Для Брайони особого значения не имело, что пятнадцатилетняя Лола и девятилетние близнецы Джексон и Пьеро были беженцами, пострадавшими в ходе суровой домашней гражданской войны. Она слышала, как ее мать критиковала импульсивное поведение своей младшей сестры Гермионы и сокрушалась по поводу ситуации, в которой оказались трое детей, а также осуждала своего слишком мягкого, трусливого зятя Сесила, сбежавшего ради собственного спокойствия в Оксфорд, в колледж Всех Святых. Брайони слышала, как мать с сестрой анализировали последние семейные скандалы, выходки, взаимные обвинения, и знала, что кузены и кузина приезжают на неопределенный срок, вероятно, на целый учебный семестр. Считалось, что дом Толлисов может принять еще троих детей и Куинси вольны жить здесь сколько пожелают, однако их родителям, если те когда-либо захотят навестить своих отпрысков в одно и то же время, придется выяснять отношения в другом месте. Две комнаты рядом с комнатой Брайони чисто вымели, повесили там новые занавески и притащили мебель из других помещений. В иных обстоятельствах она принимала бы в этих приготовлениях живое участие, но они совпали с двухдневным приступом ее творческого вдохновения и началом реконструкции фасада дома. У Брайони было смутное представление о том, что развод – это несчастье, но она никогда не сталкивалась с этим процессом непосредственно и не думала о нем. Для нее развод был одним из печально неизбежных осложнений повседневной жизни, не дающим пищи для рассказчика, ибо принадлежал к сфере беспорядка. Иное дело брак, вернее, свадьба с ее строгим ритуалом вознаграждения добродетели, с вызывающими трепет торжественными церемониями и банкетами, с обещанием вечного союза. Свадьба была также скрытой аллегорией плотского блаженства, пока еще для Брайони невообразимого. Шествуя по проходам сельских церквей и великолепных городских храмов под одобрительными взглядами многочисленных родственников и друзей, ее герои и героини достигали невинной кульминации, не нуждавшейся в продолжении.
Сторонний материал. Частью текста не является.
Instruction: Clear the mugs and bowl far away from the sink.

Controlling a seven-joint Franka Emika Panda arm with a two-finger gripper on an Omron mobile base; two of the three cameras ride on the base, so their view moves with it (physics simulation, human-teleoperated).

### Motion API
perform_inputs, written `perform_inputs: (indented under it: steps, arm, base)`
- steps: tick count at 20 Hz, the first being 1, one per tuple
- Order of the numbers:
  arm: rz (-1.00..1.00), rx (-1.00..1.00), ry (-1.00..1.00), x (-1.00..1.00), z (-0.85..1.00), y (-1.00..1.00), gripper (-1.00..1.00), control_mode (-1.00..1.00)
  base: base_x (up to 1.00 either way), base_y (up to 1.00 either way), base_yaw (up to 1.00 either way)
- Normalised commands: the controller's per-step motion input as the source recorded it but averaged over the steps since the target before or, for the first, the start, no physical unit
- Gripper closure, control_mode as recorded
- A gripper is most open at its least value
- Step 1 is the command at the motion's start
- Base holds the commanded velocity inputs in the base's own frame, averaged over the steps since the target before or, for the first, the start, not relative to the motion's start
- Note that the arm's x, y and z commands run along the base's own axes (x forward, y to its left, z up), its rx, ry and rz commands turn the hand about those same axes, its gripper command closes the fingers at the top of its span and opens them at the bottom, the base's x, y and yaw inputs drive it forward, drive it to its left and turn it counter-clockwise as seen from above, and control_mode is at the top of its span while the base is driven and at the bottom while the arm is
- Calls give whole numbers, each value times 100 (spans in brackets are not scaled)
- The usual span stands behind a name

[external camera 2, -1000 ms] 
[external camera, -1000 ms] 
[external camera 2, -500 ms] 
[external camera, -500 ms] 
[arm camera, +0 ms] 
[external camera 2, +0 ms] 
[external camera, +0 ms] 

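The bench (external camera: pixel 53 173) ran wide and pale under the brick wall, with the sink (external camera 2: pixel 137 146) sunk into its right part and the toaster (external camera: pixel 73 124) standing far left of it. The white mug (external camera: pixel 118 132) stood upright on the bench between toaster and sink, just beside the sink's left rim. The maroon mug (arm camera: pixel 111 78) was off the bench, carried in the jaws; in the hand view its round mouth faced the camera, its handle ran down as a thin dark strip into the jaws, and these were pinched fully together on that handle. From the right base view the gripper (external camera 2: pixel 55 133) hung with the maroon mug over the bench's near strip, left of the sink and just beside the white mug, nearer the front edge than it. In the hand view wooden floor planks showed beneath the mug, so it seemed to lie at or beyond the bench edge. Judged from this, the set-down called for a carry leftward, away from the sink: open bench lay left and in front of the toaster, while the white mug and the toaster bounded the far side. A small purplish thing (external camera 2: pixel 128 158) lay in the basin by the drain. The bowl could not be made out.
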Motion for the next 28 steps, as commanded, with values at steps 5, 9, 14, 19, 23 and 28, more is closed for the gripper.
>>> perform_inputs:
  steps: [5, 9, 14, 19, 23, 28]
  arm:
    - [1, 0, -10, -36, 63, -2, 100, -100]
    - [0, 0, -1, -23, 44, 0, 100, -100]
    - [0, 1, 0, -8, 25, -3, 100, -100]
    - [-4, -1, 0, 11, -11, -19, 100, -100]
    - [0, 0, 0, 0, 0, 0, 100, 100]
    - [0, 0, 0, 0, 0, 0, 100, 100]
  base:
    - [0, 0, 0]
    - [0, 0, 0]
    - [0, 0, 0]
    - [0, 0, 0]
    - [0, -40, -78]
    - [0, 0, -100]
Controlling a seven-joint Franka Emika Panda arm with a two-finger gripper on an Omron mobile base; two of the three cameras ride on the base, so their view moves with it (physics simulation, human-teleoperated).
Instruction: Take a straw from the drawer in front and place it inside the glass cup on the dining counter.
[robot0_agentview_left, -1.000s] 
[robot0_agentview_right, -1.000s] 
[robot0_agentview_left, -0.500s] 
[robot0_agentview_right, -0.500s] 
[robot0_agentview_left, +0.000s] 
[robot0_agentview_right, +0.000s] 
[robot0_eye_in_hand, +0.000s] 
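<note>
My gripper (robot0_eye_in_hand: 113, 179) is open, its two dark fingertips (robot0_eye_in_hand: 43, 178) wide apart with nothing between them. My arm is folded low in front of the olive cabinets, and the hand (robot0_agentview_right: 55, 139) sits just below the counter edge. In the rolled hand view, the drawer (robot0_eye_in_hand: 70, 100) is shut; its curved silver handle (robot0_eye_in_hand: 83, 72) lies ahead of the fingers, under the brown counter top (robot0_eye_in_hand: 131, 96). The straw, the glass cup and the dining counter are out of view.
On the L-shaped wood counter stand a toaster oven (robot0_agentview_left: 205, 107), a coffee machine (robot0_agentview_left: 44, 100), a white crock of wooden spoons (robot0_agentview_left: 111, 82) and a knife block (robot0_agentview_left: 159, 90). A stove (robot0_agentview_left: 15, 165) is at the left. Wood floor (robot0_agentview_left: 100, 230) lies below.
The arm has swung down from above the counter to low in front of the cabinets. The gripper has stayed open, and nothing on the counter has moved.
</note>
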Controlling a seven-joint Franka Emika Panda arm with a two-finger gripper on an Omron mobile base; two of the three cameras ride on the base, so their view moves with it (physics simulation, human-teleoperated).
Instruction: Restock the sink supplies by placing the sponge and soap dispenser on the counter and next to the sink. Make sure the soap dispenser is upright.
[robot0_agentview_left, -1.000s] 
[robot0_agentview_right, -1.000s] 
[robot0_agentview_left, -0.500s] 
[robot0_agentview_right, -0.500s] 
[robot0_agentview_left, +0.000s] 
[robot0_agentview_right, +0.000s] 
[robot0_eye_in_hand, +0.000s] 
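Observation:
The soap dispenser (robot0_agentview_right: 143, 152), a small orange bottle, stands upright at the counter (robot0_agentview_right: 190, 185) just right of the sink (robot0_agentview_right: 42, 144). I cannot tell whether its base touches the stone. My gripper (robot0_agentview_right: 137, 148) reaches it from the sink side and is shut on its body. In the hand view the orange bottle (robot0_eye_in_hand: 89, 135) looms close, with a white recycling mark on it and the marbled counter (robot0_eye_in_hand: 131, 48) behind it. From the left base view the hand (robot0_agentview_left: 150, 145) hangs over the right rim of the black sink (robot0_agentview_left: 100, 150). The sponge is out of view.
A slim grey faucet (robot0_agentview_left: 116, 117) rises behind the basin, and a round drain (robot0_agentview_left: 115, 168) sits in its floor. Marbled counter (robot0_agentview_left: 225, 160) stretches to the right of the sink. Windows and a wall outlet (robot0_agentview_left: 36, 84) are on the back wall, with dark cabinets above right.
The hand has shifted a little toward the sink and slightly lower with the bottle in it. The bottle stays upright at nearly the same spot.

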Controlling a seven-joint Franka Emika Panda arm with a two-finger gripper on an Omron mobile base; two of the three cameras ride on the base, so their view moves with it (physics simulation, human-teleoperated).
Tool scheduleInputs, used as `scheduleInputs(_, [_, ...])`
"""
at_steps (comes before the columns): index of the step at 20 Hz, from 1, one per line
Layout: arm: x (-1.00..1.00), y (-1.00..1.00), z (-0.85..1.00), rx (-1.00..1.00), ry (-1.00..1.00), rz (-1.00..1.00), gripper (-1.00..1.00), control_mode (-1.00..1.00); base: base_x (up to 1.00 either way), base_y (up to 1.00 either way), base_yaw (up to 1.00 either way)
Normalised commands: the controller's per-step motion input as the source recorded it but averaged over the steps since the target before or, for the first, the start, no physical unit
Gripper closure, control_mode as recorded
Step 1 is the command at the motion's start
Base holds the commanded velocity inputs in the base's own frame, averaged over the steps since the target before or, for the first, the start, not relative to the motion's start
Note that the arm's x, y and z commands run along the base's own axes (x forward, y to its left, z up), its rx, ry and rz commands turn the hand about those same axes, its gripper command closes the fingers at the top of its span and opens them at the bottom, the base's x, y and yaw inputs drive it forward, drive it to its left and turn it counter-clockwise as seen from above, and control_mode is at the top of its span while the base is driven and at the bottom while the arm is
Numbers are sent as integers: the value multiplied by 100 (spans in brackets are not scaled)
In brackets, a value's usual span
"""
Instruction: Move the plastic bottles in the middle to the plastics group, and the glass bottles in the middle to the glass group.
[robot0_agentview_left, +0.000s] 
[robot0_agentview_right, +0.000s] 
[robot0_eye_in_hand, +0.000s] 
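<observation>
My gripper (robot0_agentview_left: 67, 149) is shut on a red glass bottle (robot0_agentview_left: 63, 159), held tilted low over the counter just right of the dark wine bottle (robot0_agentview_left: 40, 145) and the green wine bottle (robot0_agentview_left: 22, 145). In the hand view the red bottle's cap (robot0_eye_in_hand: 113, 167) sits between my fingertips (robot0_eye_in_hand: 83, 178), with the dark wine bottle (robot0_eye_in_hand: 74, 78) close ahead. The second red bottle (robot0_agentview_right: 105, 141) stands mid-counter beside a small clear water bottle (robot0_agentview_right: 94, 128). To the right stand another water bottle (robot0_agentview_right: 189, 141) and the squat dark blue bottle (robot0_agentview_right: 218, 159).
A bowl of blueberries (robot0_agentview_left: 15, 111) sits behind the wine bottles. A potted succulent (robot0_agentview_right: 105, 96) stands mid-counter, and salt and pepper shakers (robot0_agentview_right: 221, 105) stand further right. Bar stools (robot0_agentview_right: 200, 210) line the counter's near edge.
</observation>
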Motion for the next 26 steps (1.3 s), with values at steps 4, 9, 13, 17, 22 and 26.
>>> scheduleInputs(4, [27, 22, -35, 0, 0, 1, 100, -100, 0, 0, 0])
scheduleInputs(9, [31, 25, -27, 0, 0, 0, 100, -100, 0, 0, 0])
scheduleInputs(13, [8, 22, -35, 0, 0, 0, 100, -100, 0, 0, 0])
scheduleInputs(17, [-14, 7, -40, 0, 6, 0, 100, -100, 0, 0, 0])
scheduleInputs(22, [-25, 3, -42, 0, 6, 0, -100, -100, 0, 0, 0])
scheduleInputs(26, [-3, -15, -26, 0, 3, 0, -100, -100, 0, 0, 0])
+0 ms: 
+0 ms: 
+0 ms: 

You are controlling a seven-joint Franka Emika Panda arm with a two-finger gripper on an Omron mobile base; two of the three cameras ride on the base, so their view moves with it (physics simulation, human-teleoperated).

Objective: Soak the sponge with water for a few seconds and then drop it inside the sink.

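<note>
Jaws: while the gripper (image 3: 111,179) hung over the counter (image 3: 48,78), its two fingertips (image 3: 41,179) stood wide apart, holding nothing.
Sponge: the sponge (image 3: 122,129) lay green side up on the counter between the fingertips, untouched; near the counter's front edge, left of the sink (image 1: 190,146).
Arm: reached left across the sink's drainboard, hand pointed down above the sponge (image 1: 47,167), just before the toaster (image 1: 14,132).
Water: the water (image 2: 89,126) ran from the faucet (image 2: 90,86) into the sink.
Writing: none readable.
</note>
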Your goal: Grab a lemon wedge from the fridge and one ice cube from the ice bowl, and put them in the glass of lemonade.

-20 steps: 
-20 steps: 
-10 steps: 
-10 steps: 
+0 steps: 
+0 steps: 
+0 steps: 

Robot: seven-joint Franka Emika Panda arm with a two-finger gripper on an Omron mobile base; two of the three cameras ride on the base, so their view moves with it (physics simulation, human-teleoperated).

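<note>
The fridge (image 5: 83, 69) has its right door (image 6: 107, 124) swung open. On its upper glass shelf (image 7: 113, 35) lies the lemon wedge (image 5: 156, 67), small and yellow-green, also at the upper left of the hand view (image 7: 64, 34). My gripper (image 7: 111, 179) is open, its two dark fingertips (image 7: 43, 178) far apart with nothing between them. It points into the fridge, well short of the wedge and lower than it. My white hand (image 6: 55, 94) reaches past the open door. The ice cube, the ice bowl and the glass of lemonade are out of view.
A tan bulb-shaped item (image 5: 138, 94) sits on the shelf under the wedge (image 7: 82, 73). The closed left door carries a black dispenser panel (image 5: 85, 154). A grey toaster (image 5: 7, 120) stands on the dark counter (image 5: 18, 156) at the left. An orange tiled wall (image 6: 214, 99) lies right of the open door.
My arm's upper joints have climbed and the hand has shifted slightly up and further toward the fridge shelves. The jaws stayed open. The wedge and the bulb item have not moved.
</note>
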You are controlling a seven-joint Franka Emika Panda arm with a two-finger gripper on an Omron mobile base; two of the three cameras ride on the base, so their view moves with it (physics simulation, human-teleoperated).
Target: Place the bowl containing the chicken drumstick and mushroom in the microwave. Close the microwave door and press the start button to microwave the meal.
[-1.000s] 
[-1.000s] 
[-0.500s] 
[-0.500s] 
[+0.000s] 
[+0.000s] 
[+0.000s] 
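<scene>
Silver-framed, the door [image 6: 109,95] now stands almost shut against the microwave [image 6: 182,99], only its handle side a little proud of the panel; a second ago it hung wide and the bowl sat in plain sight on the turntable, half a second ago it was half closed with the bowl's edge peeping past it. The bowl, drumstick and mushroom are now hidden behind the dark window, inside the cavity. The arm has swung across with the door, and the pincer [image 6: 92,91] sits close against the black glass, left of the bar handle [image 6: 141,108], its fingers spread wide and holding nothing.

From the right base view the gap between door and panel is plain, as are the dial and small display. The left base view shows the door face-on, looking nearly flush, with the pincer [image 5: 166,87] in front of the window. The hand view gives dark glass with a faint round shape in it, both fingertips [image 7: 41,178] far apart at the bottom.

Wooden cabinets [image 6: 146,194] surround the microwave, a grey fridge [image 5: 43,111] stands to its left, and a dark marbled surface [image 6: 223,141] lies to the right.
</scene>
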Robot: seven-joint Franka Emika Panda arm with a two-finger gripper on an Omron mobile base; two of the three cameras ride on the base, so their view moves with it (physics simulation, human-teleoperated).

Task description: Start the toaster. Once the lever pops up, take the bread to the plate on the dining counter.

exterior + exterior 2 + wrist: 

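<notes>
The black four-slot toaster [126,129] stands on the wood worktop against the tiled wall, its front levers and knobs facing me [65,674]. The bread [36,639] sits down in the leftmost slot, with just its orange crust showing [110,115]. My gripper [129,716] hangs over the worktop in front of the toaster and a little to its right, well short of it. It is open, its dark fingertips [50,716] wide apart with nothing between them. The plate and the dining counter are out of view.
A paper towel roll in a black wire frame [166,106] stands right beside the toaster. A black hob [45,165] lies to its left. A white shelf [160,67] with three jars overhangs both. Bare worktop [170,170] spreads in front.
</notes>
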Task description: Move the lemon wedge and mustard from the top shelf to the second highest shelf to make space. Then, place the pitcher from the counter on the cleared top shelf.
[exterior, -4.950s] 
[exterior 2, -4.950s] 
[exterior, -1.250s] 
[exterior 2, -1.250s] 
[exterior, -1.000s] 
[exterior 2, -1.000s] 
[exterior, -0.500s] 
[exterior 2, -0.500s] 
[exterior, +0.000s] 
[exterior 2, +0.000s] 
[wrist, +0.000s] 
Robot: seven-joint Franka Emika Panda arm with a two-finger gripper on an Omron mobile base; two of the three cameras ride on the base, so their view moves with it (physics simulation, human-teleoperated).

Если развод представлял собой подлую антитезу всему этому, его можно было без раздумий бросить на другую чашу весов вместе с предательством, болезнями, воровством, оскорбительным поведением и лживостью. В глазах Брайони развод имел отвратительную личину скучной запутанности и бесконечной вражды. Как перевооружение, или абиссинский вопрос, или садоводство, он просто не входил в сферу ее интересов. Когда на исходе заполненного томительным ожиданием субботнего утра Брайони услышала под окном спальни шорох колес по гравию, она, схватив свои листки, сбежала по лестнице в холл и выскочила на ослепительный дневной свет. Первым делом она крикнула своим ошалевшим с дороги юным гостям, зажатым вещами в салоне автомобиля:

– Вот ваши роли, все расписано. Завтра премьера! Репетиция начнется через пять минут! – Но это можно было счесть скорее свидетельством ее преувеличенного творческого самолюбия, чем бесчувственностью.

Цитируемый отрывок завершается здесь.